Trustee handed jail term for mis-use of pension funds

A former pension scheme trustee has been given a 10-month jail term after admitting to using £700,000 of members’ funds to make loans to entities connected to the sponsoring employer. 

This legal action was was brought by The Pensions Regulator (TPR) against Stephen Smith, 64 from Cumbria — a former trustee of the Worthington Employee Pension Top-Up Scheme and a director at the sponsoring company. Smith pleaded guilty and the jail term has been suspended for 12 months. 

The judge in the case told Smith he would also have to complete 150 hours of unpaid work in the community and pay £1,000 in prosecution costs.

The court heard Smith had played a central role in running the scheme but had failed to act in the best interests of its beneficiaries or with impartiality and was negligent in the performance of his trustee duties.

Ultimately all scheme monies were lost as the loans were converted into another employer-related investment which failed, although Smith was not a trustee at the time of the failed investment.

At the sentencing, the judge HHJ Unsworth said: “Any mismanagement of pension schemes has the potential to cause real harm to people, many of whom will have sought to rely on those investments to keep them in later life.
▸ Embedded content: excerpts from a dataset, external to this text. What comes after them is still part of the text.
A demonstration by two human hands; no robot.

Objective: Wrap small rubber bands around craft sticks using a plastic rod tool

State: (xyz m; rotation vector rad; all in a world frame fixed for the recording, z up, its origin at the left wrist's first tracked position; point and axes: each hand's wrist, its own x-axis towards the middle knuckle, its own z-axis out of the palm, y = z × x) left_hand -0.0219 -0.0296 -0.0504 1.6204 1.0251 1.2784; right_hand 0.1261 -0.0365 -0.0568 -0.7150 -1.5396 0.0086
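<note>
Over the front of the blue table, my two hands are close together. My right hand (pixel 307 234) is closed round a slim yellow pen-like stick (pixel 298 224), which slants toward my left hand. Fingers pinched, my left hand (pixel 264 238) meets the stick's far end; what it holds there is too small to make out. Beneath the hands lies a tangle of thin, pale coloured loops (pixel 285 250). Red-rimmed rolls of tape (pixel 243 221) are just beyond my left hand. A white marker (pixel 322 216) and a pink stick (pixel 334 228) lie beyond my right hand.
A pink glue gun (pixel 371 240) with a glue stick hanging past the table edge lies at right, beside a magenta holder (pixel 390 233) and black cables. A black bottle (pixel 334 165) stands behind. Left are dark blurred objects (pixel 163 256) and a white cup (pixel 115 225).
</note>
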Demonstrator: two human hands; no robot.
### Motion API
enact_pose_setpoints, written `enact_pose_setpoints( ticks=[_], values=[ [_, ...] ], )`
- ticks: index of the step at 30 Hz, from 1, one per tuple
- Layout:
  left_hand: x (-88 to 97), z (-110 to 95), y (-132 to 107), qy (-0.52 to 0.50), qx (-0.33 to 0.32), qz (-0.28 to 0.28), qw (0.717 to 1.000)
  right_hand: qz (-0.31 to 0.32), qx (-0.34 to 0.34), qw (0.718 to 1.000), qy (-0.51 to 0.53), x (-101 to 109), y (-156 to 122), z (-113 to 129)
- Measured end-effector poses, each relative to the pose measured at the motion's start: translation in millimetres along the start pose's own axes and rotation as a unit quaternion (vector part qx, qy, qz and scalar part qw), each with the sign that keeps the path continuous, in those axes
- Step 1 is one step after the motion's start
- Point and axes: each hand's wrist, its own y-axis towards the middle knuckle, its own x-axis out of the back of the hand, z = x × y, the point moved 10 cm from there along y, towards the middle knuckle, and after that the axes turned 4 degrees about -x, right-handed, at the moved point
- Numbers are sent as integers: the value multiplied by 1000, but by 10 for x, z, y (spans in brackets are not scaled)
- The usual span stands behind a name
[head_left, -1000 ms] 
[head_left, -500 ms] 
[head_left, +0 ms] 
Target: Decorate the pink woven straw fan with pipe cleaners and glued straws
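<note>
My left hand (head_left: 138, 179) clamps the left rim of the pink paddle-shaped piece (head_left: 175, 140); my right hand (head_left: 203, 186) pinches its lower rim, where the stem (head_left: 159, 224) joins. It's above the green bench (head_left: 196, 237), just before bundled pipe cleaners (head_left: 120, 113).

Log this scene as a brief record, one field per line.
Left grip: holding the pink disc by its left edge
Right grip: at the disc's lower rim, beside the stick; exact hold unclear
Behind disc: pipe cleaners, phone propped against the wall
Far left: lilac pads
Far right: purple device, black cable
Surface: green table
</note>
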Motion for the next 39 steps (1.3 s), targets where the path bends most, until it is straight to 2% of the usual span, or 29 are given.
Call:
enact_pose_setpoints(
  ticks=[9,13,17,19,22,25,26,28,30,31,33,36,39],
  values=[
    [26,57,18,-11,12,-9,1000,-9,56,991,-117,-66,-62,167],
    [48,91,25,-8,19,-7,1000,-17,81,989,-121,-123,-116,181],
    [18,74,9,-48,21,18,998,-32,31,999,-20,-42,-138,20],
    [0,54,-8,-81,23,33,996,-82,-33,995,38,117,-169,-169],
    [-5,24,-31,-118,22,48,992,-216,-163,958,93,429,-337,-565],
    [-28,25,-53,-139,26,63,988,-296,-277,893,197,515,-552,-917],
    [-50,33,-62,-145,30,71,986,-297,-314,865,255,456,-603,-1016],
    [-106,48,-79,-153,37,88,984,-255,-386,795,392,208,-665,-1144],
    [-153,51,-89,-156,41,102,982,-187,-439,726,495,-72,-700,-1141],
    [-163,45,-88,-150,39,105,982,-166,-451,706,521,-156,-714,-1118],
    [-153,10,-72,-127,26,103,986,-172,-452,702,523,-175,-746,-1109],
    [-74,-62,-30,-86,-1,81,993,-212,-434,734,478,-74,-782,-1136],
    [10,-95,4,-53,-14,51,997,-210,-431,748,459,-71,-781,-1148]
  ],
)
Mismanagement of schemes undermines public trust in the pension system in general”.

TPR’s executive director of frontline regulation Nicola Parish says: “Rules restricting trustees from lending scheme money to a sponsoring employer are there to safeguard workers’ pension pots.

“Smith chose to flout these rules and, as this prosecution shows, we will take tough action to punish those who risk the pension funds they are entrusted to look after.”